The finding could undermine efforts by Russia, France, and China to close the seven-year inspection program and lift crippling economic sanctions imposed on Iraq in 1990 after Saddam Hussein's forces invaded Kuwait. The invasion led to the 1991 Persian Gulf War.


Richard Butler
"If this allegation is correct...that will set back Iraq's efforts to try to lift sanctions," U.S. Ambassador Bill Richardson said Tuesday. "It shows that they've been concealing, they've been lying, and it calls into question their commitment to disarmament."

In a statement Tuesday, Iraq's U.N. mission said Baghdad rejects the results, adding they "cannot be accurate since VX was not used in any kind of munitions in Iraq due to continuous production failure."

The Iraqis said the samples were too small to be conclusive and "finding a trace of a stabilizer in one sample out of seven analyzed is not evidence because, if VX was used, a stabilizer would have been found in every sample."

Iraq said the results must be verified by laboratories in a neutral country or in several countries.

VX is a colorless, odorless liquid that turns into a gas when it comes into contact with oxygen. A few drops can kill in minutes.

Despite the American report, the Security Council is deeply divided over the Iraq issue.

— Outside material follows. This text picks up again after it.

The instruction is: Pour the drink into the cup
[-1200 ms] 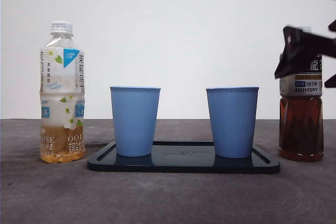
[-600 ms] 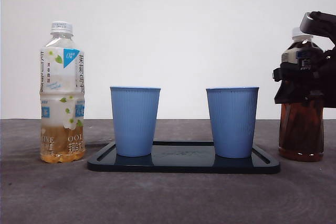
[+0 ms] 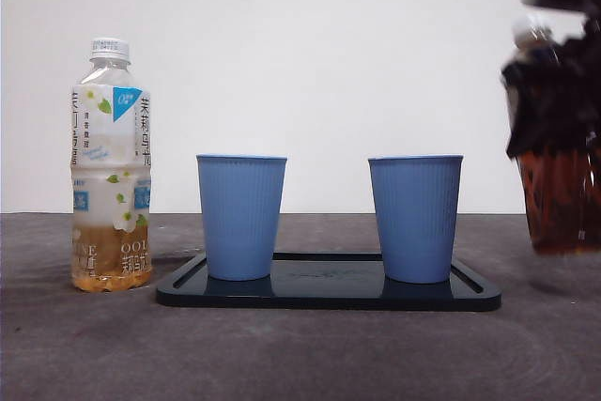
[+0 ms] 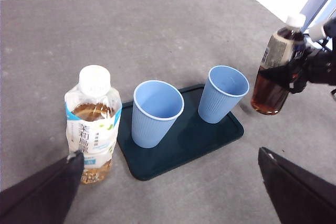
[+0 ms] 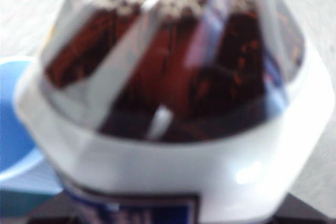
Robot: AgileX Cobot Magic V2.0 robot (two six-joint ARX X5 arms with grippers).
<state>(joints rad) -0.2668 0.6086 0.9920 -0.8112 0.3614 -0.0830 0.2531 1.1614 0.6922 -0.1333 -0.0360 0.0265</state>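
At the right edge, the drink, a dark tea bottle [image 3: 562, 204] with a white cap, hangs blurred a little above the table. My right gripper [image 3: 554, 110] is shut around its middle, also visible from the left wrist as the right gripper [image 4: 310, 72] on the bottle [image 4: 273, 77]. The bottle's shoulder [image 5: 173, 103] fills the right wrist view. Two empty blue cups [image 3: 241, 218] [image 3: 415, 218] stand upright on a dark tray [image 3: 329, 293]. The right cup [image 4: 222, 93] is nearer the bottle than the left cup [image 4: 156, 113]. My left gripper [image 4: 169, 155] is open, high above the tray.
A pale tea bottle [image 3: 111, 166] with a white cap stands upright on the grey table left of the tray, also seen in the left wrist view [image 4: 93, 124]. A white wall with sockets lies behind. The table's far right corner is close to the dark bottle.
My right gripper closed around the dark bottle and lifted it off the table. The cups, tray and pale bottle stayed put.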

The United States and Britain insist Iraq be compelled to provide full disclosure of albanned weapons before sanctions are lifted.

Russia, China, and France are equally resolved that the inspections should wrap up as quickly as possible, a position also held by chief advisers to Secretary-General Kofi Annan.

It remains unclear whether the new evidence would be enough to persuade the Russians, French, and Chinese to change their position.

Iraq has maintained it never produced VX warheads or figured out how to store the deadly nerve agent in bulk. Findings to the contrary would call into question Iraq's previous declarations about the state of its programs of mass-destruction weapons.

In Baghdad, Deputy Prime Minister Tariq Aziz said that 1.7 tons of VX had been produced, but that it was not of weapons grade. U.N. officials suspect the Iraqis produced up to four tons and that if some was placed in warheads more could be hidden in Iraq.